過保護な御曹司の溺愛包囲網~かりそめの妻かと思いきや、全力で愛されていたようです~
食事を済ませると、拓斗は私をリビングへ促した。
時間の経過とともに、彼も落ち着きを取り戻している。さっきの彼は、我を忘れそうになるほど怒ってくれていたのだと思うと、嬉しくなってくる。その拓斗の気持ちに、沈みがちな気分も浮上してくるようだ。

ソファーに隣り合って座ると、拓斗は私の表情を確かめるようにしながら話し始めた。

「フェリーチェ側と話しをつけてきた」

あらためて、どういうやりとりをしてきたのかを説明してくれるようだ。

「やはり向こうは、一方的に美香を責める気だったようだ」

何をどう弁明しても無駄だと思ったのは、間違いでなかった。
悔しさや無念さにズキズキと痛み出した胸を思わず押さえると、慰めるようにそっと肩を抱き寄せてくれる。拓斗の体温が、私はひとりではないと感じさせてくれているようで、なんだかほっとする。

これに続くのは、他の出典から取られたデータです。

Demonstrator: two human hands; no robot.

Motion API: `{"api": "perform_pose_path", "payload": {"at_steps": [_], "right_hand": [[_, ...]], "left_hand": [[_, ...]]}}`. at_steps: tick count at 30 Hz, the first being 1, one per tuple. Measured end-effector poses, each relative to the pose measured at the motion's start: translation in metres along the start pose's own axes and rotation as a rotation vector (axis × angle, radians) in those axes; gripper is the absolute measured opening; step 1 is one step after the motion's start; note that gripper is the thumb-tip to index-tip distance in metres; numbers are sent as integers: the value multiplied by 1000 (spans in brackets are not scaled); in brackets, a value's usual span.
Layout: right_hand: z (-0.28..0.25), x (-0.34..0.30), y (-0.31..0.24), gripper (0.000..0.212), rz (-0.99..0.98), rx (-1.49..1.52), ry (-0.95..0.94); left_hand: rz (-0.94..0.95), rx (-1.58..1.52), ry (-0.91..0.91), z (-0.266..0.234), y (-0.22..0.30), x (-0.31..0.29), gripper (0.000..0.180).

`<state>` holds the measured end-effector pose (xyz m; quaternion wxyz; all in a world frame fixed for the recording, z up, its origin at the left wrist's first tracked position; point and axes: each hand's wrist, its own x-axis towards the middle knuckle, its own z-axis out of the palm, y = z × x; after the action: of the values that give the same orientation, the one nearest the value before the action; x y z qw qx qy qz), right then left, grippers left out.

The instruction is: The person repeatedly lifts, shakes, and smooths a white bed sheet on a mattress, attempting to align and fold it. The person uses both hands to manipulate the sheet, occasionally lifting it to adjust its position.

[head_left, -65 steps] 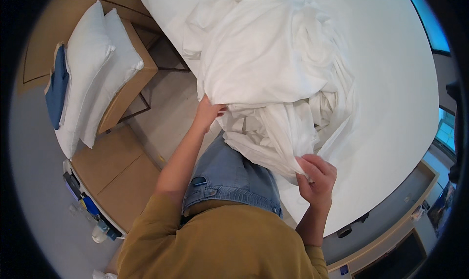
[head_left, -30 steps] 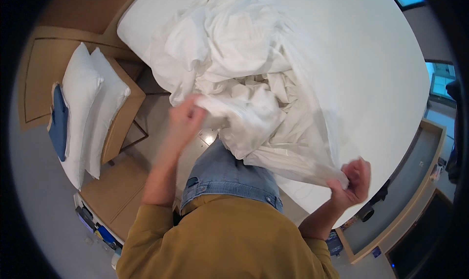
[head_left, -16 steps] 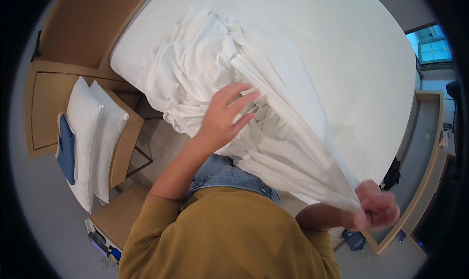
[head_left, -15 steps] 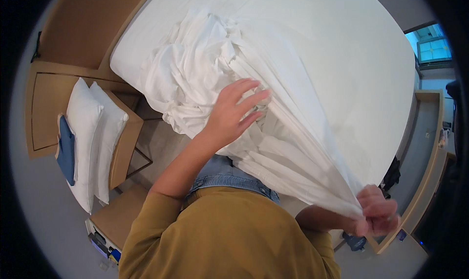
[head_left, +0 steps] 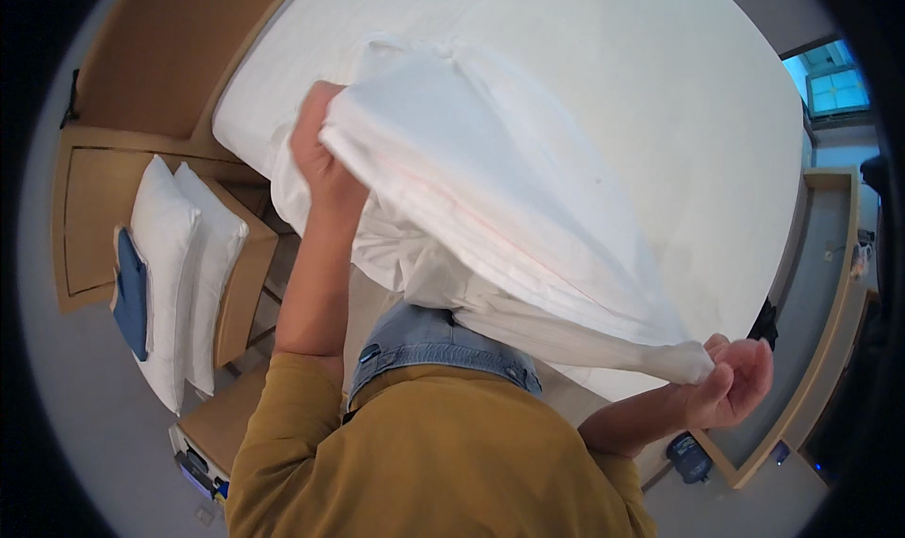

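Note:
A large white bed sheet [head_left: 490,151] is stretched slantwise between my two hands, its folded edge pulled fairly straight. My left hand [head_left: 320,137] is raised at the upper left and closed on that edge; the cloth hides some of its fingers. At the lower right, my right hand [head_left: 735,378] pinches a corner of the sheet with the fingers curled in. Loose folds of the same cloth hang near my waist and lie on the bed [head_left: 698,151], which has a smooth white surface.
Two white pillows [head_left: 165,264] and a blue cloth item [head_left: 130,293] lean by a wooden cabinet [head_left: 236,297] on the left. A brown headboard [head_left: 170,48] rises at upper left. Rightward are a wooden-framed unit [head_left: 830,283] and a blue water jug [head_left: 689,458] on the floor.
My left hand has gone up and left, from open fingers over the cloth to a grip on its edge. The bunched sheet is spread wider; my right hand has risen slightly, still holding the corner.

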<state>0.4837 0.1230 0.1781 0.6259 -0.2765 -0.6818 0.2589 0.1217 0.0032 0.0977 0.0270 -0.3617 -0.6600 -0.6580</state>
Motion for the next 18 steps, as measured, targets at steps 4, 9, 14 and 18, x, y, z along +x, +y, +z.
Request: {"api": "perform_pose_path", "payload": {"at_steps": [4, 9, 14, 18], "right_hand": [[8, 0, 5, 32, 185, -317, 127], [8, 4, 16, 28, 222, -203, 171], [23, 1, 17, 34, 255, -267, -203], [60, -6, 6, 41, 297, -193, -548]], "left_hand": [[267, 244, -239, -29, 4, 0, 15], [85, 698, -450, -53, -62, -39, 34], [193, 740, -290, -53, -99, -60, 29], [-39, 449, -197, -23, -53, -46, 28]]}}
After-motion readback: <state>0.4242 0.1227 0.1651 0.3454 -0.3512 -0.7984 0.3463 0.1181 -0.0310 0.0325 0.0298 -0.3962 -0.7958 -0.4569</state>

「あまりこういうやり方は好きじゃないが、美香を引き抜くためにも現状を知りたくて、こちらの情報を与えないまま向こうの話を全て聞いた。まあ、気持ちの良いものではないから、詳しくは言わないが」

驚いたことに、園田はアローズグループの副社長を知らなかったようだ。というより、まさかそんな人が自分を訪ねてくるとは思ってもいなかったのだろう。
元より、彼女は違う畑の人間だと聞いている。知らなくて当然なのかもしれない。

園田は、私の能力をけなしはしなかったらしい。見込みがないのなら、久々莉が目をかけるわけがないし、海外への研修など行かせなかったと。そこを認めてもらえたのは、私としても素直に嬉しい。

ただ、もしかしたら大金をかけて研修に行かせたのに大損だったぐらいはこぼしたのかもしれない。パリにいた頃に応じた電話では、そんな雰囲気をひしひしと感じていた。そこは私に非はないのだから、悔んだり申し訳なく思ったりするのはよそうと思う。